### [Your objective]
Here the job is to transcribe the data exactly while omitting the images.

### [Material provided]
Start of Block

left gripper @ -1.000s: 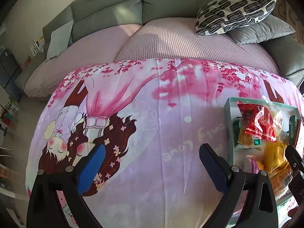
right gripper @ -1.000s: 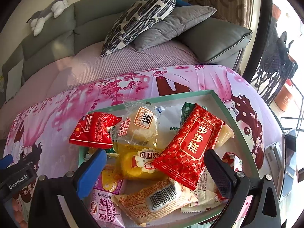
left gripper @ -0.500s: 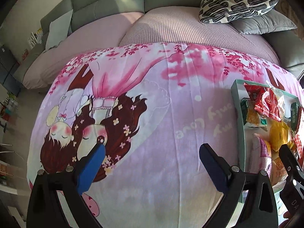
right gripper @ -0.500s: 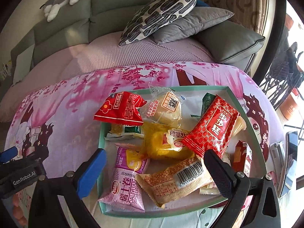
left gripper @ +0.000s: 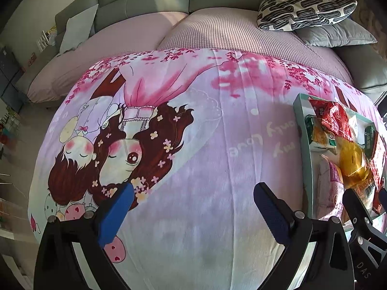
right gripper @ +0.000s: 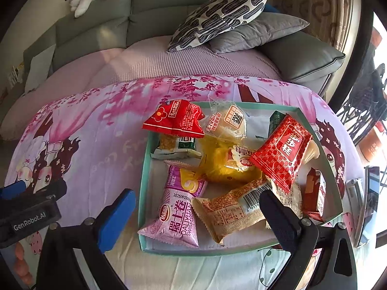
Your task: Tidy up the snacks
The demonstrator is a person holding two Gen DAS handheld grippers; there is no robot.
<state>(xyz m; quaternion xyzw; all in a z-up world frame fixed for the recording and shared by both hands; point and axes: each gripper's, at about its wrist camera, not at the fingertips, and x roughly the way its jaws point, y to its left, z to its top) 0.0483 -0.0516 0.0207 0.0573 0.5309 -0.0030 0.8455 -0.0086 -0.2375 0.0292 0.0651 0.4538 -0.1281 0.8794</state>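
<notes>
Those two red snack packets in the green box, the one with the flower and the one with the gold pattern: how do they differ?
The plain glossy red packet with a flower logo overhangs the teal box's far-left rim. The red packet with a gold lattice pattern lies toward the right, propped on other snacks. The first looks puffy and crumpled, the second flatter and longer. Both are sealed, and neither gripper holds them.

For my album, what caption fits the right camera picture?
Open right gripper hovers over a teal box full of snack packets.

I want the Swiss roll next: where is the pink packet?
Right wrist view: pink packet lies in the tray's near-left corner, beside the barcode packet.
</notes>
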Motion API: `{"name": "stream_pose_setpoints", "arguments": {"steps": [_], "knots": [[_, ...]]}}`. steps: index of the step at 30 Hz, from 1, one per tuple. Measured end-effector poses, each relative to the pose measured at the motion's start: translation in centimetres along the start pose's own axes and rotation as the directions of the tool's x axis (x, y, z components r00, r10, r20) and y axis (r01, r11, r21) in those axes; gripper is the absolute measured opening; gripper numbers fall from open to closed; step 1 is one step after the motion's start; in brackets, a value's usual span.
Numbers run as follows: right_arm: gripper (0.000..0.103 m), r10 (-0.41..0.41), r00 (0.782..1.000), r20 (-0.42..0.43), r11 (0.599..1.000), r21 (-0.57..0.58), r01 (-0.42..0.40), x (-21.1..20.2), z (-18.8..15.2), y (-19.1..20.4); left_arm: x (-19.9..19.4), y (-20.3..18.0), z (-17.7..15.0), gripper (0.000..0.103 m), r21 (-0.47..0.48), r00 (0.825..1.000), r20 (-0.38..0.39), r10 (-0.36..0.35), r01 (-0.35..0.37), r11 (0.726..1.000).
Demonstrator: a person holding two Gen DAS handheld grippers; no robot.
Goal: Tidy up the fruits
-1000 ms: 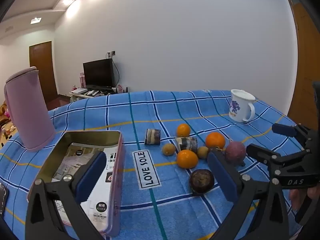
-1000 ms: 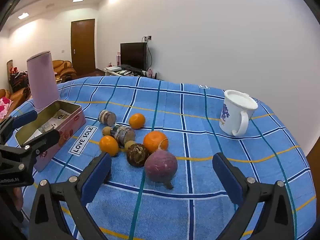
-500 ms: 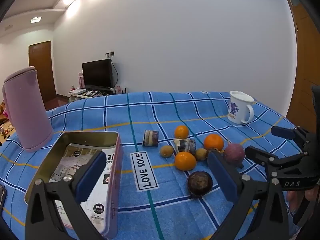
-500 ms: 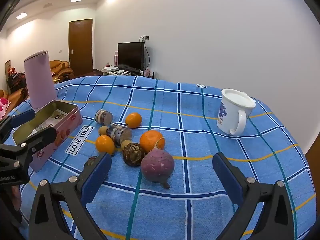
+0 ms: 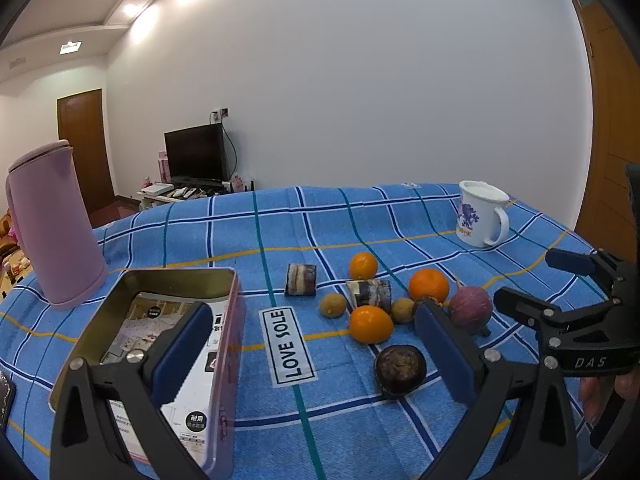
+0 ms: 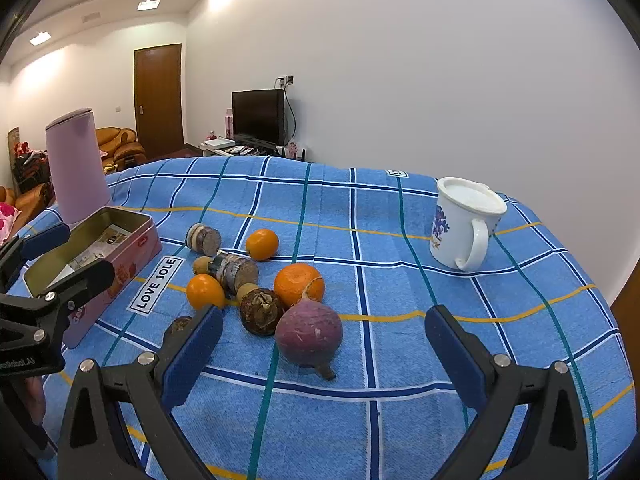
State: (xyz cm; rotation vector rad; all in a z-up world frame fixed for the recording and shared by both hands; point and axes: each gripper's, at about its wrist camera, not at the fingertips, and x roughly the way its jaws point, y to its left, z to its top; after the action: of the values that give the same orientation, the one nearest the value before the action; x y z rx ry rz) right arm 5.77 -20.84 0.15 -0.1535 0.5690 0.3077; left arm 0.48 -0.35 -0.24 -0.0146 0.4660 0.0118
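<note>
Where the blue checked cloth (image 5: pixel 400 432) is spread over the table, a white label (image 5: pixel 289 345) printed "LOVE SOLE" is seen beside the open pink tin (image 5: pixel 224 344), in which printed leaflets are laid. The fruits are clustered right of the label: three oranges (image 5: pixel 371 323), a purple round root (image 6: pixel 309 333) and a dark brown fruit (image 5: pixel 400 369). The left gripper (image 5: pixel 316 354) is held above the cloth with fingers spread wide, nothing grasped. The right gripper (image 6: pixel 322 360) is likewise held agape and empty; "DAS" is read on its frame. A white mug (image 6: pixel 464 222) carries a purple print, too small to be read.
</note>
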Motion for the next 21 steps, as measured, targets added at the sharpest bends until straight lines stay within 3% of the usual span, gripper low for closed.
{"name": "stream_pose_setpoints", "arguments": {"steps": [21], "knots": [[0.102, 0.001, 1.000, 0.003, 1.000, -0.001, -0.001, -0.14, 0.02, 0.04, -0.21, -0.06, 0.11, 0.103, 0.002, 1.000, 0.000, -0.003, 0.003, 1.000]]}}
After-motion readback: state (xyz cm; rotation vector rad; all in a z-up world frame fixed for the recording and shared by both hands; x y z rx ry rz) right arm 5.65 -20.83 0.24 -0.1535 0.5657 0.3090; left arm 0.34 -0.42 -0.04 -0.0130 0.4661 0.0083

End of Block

### [Solved problem]
left gripper @ -1.000s: 
right gripper @ -1.000s: 
left gripper @ -0.500s: 
right gripper @ -0.500s: 
left gripper @ +0.000s: 
right gripper @ +0.000s: 
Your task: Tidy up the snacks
The demonstrator is a person holding two Gen DAS handheld grippers; there is no robot.
<state>(xyz m; quaternion xyzw; all in a z-up world frame fixed for the recording and shared by both hands; point and axes: each gripper's, at about its wrist camera, not at the fingertips, and x roughly the way its jaws point, y to its left, z to its top) 0.0483 -0.0516 0.0207 0.0573 0.5309 -0.0030 0.8455 -0.0086 -0.2375 0.0292 0.0651 0.4538 -0.1281 0.8794</state>
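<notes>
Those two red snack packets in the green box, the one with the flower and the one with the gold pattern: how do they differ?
The plain glossy red packet with a flower logo overhangs the teal box's far-left rim. The red packet with a gold lattice pattern lies toward the right, propped on other snacks. The first looks puffy and crumpled, the second flatter and longer. Both are sealed, and neither gripper holds them.

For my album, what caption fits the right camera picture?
Open right gripper hovers over a teal box full of snack packets.

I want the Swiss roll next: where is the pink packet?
Right wrist view: pink packet lies in the tray's near-left corner, beside the barcode packet.
</notes>
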Motion API: `{"name": "stream_pose_setpoints", "arguments": {"steps": [_], "knots": [[_, ...]]}}`. steps: index of the step at 30 Hz, from 1, one per tuple. Measured end-effector poses, each relative to the pose measured at the motion's start: translation in centimetres along the start pose's own axes and rotation as the directions of the tool's x axis (x, y, z components r00, r10, r20) and y axis (r01, r11, r21) in those axes; gripper is the absolute measured opening; gripper numbers fall from open to closed; step 1 is one step after the motion's start; in brackets, a value's usual span.
Numbers run as follows: right_arm: gripper (0.000..0.103 m), r10 (-0.41..0.41), r00 (0.782..1.000), r20 (-0.42..0.43), r11 (0.599..1.000), r21 (-0.57..0.58), r01 (-0.42..0.40), x (-21.1..20.2), z (-18.8..15.2), y (-19.1..20.4); left_arm: x (-19.9..19.4), y (-20.3..18.0), z (-17.7..15.0), gripper (0.000..0.103 m), r21 (-0.47..0.48), r00 (0.825..1.000), r20 (-0.38..0.39), r10 (-0.36..0.35), r01 (-0.35..0.37), r11 (0.726..1.000).
Demonstrator: a person holding two Gen DAS handheld grippers; no robot.
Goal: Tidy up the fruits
-1000 ms: 
-1000 ms: 
-500 ms: 
-500 ms: 
+0 ms: 
+0 ms: 
State: (xyz cm; rotation vector rad; all in a z-up world frame fixed for the recording and shared by both hands; point and axes: each gripper's, at about its wrist camera, not at the fingertips, and x roughly the way its jaws point, y to its left, z to its top; after the action: of the values that give the same orientation, the one nearest the value before the action; x y z rx ry rz) right arm 5.77 -20.84 0.15 -0.1535 0.5690 0.3077; left arm 0.48 -0.35 -0.24 -0.0146 0.4660 0.0118
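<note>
Where the blue checked cloth (image 5: pixel 400 432) is spread over the table, a white label (image 5: pixel 289 345) printed "LOVE SOLE" is seen beside the open pink tin (image 5: pixel 224 344), in which printed leaflets are laid. The fruits are clustered right of the label: three oranges (image 5: pixel 371 323), a purple round root (image 6: pixel 309 333) and a dark brown fruit (image 5: pixel 400 369). The left gripper (image 5: pixel 316 354) is held above the cloth with fingers spread wide, nothing grasped. The right gripper (image 6: pixel 322 360) is likewise held agape and empty; "DAS" is read on its frame. A white mug (image 6: pixel 464 222) carries a purple print, too small to be read.
</note>
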Motion for the next 21 steps, as measured, targets added at the sharpest bends until straight lines stay within 3% of the usual span, gripper low for closed.
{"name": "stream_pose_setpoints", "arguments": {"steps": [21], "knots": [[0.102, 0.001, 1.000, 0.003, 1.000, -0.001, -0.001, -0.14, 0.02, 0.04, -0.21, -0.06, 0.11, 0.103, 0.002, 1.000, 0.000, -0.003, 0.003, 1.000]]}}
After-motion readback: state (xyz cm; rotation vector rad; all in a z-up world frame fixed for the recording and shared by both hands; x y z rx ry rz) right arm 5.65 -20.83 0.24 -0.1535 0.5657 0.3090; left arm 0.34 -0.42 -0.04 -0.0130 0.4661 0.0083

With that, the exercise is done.